Presentation on theme: "FINANCIAL MANAGEMENT I AND II The Scope of Corporate Finance."— Presentation transcript:
FINANCIAL MANAGEMENT I AND II The Scope of Corporate Finance
What is Finance? Concerned with maintenance and creation of economic value or wealth. Focuses on decision making with an eye toward creating wealth. The activities involved in managing cash flows in a business environment. Companies must make best use of capital, while balancing needs of corporate shareholders, managers, and other stakeholders.
The Financial Manager Would be in charge of answering the three questions: What long-term investments should you take on? Where will you get the long term financing to pay for your investment? How will you manage your everyday financial activities such as collecting from customers and paying suppliers?
The Financial Management Function Financing (Capital-Raising) Capital Budgeting Financial Management Corporate Governance Risk Management
The Legal Forms of Business Organization 1. Sole Proprietorship: a business owned by a single individual and has a minimum amount of legal structure. Advantages: a. Easily established with few complications b. Minimal organizational costs c. Does not have to share profits or control with others. Disadvantages: a. Unlimited liability for the owner b. the amount of equity is limited to the amount of the owner’s personal wealth c. Business terminates immediately upon death of owner
The Legal Forms of Business Organization 2. Partnership: a business formed by two or more individuals or entities. Two types of partnership: General Partnership: all the partners share in gains or losses (agreements) and all have unlimited liability for all partnership debts. Limited Partnership: one or more general partners will run the business and have unlimited liability, but there will be one or more limited partners who will not actively participate in the business.

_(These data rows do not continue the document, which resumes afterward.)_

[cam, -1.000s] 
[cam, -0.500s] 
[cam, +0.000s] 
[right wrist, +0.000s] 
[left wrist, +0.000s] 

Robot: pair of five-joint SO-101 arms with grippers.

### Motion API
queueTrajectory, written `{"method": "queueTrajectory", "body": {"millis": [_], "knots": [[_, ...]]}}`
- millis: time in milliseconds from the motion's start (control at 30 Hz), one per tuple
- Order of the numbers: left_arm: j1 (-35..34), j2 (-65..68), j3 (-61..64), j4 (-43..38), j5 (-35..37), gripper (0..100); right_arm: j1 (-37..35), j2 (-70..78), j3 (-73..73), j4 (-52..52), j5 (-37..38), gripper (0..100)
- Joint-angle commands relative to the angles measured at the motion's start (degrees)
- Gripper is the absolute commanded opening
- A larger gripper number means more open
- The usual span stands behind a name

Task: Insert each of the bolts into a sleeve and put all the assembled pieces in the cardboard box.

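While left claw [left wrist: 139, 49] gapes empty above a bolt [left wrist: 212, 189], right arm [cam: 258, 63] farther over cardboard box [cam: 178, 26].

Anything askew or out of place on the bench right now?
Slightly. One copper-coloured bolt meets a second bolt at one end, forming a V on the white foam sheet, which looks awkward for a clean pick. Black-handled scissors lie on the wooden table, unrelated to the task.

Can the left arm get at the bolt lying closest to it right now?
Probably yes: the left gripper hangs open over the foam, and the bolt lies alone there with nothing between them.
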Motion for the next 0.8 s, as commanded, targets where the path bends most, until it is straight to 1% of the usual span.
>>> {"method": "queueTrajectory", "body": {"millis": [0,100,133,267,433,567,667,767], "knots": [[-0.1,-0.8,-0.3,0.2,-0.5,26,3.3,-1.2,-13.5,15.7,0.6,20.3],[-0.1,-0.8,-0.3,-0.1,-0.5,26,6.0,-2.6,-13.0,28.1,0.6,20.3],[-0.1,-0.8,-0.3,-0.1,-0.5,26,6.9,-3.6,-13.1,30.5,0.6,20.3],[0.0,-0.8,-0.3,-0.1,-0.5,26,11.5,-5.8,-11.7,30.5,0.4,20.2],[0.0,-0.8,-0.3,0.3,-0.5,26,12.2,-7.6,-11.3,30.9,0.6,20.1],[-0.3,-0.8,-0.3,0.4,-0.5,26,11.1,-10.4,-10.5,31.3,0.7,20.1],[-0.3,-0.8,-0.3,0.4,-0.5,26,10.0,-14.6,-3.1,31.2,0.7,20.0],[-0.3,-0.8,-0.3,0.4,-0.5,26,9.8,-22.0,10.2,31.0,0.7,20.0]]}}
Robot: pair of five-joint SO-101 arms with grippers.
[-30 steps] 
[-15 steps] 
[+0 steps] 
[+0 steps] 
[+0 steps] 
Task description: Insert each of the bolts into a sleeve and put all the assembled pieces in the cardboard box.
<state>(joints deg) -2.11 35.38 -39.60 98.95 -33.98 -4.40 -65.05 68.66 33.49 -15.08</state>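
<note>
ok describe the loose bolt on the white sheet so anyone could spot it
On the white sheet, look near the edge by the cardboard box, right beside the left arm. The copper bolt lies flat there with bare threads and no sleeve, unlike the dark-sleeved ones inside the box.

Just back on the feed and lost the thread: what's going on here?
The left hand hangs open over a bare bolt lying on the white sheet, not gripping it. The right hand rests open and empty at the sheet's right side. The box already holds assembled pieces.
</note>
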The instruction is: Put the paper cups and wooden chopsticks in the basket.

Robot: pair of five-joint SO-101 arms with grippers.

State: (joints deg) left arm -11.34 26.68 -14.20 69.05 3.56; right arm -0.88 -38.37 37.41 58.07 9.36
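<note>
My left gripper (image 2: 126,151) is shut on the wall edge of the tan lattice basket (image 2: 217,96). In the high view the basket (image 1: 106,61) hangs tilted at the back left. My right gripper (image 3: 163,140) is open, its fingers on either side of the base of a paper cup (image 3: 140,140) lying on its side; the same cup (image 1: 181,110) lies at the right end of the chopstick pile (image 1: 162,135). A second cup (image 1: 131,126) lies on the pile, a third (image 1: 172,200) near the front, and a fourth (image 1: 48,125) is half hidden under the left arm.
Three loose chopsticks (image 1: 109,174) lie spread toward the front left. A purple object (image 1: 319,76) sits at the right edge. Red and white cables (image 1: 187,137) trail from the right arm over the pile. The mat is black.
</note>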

The Legal Forms of Business Organization 1. Corporation: a business created as a distinct legal entity composed of one or more individuals or entities. Advantages: a. Ownership (represented by shares of stock) can be readily transferred b. The life of corporation is not limited c. Limited liability of owners d. Ability to raise large amounts of capital is increased Disadvantages: a. Due to corporation is a “legal” person, it must pay taxes b. Most difficult and expensive form of business to establish
The Goal of Financial Management The goal of financial management – “to maximize the current value per share of existing stock” Maximize Profit? Earnings per share are backward-looking, dependant on accounting principles Do not fully consider cash flow timing Ignores risk Maximize Shareholder Wealth? Maximize stock price, not profits Shareholders as residual claimants, have better incentives to maximize firm value.

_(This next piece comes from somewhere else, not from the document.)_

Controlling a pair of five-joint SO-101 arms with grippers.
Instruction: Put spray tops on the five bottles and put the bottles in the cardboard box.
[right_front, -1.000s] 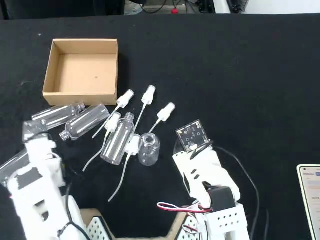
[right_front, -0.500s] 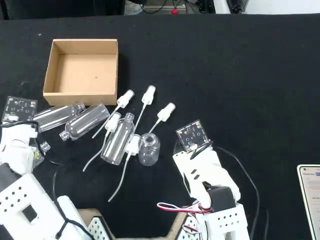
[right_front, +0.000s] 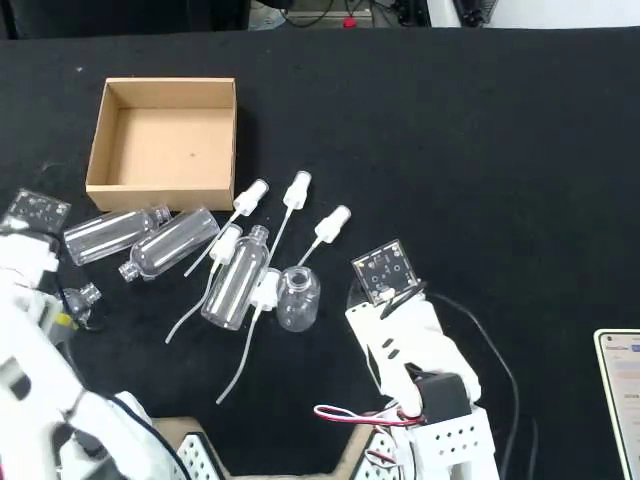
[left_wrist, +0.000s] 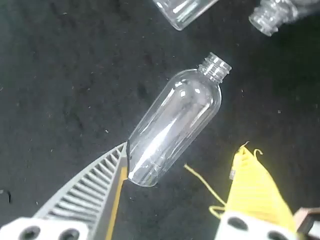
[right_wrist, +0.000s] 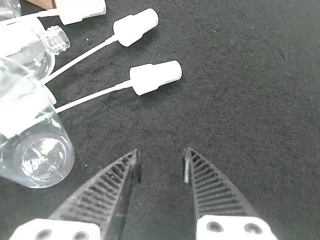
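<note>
An open cardboard box (right_front: 165, 140) sits at the table's far left. Clear bottles (right_front: 170, 243) lie below it, one (right_front: 237, 275) lies among white spray tops (right_front: 297, 188), and one (right_front: 298, 297) stands upright. A lone bottle (left_wrist: 175, 127) lies at the left edge, its neck (right_front: 85, 295) showing beside the left arm (right_front: 30, 300). My left gripper (left_wrist: 185, 150) is open astride that bottle's base, the grey finger (left_wrist: 100, 185) touching it. My right gripper (right_wrist: 160, 157) is open over bare cloth, just short of two spray tops (right_wrist: 155, 77) and beside the upright bottle (right_wrist: 30, 145).
The table is covered in black cloth (right_front: 480, 150). A phone or tablet (right_front: 620, 390) lies at the right edge. The right arm (right_front: 410, 340) stands at the front centre with cables behind it. Long dip tubes (right_front: 240, 360) trail from the spray tops.
The left arm has swung from the front left out to the table's left edge, over the lone bottle. The right arm and the other objects have not moved.
</note>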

The Agency Problems The possibility of conflict of interest between the stockholders and management of a firm. Managers act as agents of the owners who hired them and gave them decision-making authority to manage the firm for the owners’ benefit. In practice however, self-interests may cause managers to pursue objectives other than shareholder- wealth maximization. This conflict of goals gives rise to managerial agency problems.

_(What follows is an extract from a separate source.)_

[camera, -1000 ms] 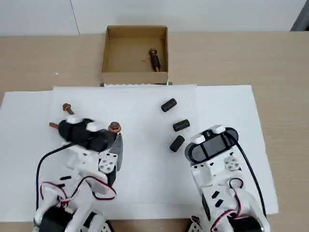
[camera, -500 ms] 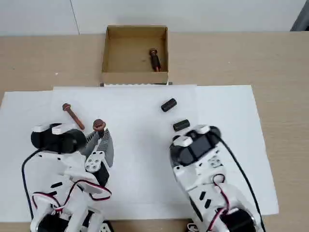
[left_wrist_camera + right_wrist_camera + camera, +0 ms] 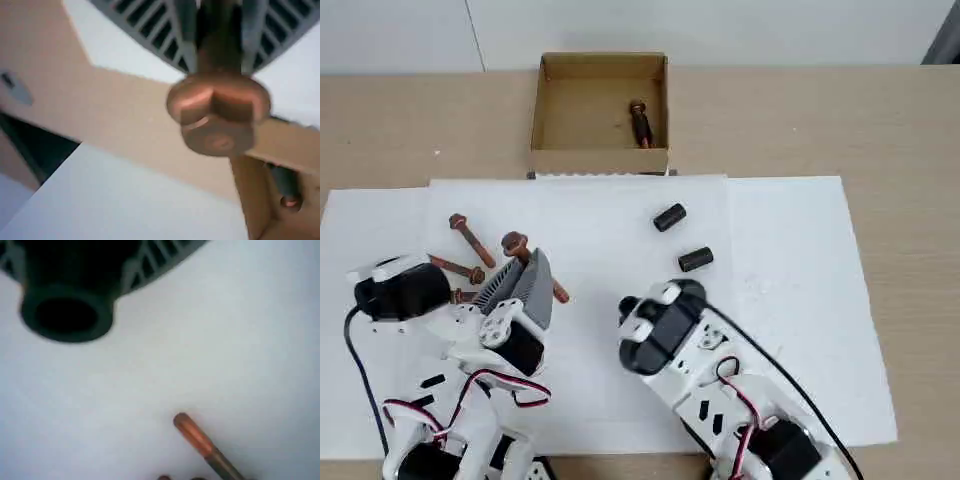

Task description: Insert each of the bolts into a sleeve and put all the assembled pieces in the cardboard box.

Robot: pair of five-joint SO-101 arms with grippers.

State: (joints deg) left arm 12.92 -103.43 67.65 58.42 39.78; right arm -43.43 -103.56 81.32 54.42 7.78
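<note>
1 assy point(image 3: 640, 123) is in the cardboard box point(image 3: 550, 110). Your L gripper point(image 3: 523, 262) is clamped on a bolt point(image 3: 217, 112). R gripper point(image 3: 70, 275) grips a sleeve point(image 3: 67, 315), bore toward the bolt tip, not mated yet. 2 loose bolts point(image 3: 465, 235) and 2 loose sleeves point(image 3: 669, 217) are left on the paper point(image 3: 790, 300). Mid-sheet has room btwn arms; mind the box's near wall.

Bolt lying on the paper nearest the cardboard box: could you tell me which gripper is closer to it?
Left. The left gripper, shut on a second bolt, sits just beside that loose bolt; the right gripper, holding a sleeve, is farther off across the paper.
</note>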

How Agency Costs Can Be Controlled Ways to overcome agency problems: Takeovers Monitoring and bonding Compensation contracts Executive compensation packages
C. Cash flow from firm’s assets F. Dividends and debt payments Financial Markets and The Corporation Financial Markets Short-term debt Long-term debt Equity shares A. Firm issues securities B. Firm invests in assets Current Assets Fixed Assets D. Government Other stakeholders E. Reinvested cash flows
Financial Markets and The Corporation A. Firm issues securities to raise cash B. Firm invests in assets C. Firm’s operations generate cash flow D. Cash is paid to government as taxes. Other stakeholders may receive cash. E. Reinvested cash flows are plowed back into firm. F. Cash is paid out to investors in the form of interest and dividends. * Refer previous page
Financial Markets and The Corporation Primary versus Secondary Markets Primary Market: the original sale of securities by governments and corporations. Two types: a. Initial Public Offering (IPO) – the first time issued in market to the public b. Private Placements – a negotiated sale involving a specific buyer Secondary Markets: these securities are bought and sold after the original sale.
The 5 Core Principles of Finance 1. The Time Value of Money The opportunity to earn a return on invested funds means that a dollar today is worth more than a dollar in the future. Business decisions involved a trade-off between spending money today and receiving money in the future.
The 5 Core Principles of Finance 2. Compensation of Risk Investors expect compensation for bearing risk. 3. Don’t Put Your Eggs in One Basket Investors can achieve a more favorable trade-off between risk and return by diversifying their portfolios (Harry Markowitz, 1990).
The 5 Core Principles of Finance 4. Markets are Smart Competition for information tends to make markets efficient. Prices of financial assets quickly, and accurately, reflect all information that investors have access to. Investors should just simply buy and hold a diversified portfolio than try to pick winners and losers in the stock market.
The 5 Core Principles of Finance 5. No Arbitrage Arbitrage refers to a trading strategy in which an investor simultaneously buys and sells the same asset in different markets at different prices to earn an instant, risk-free profit.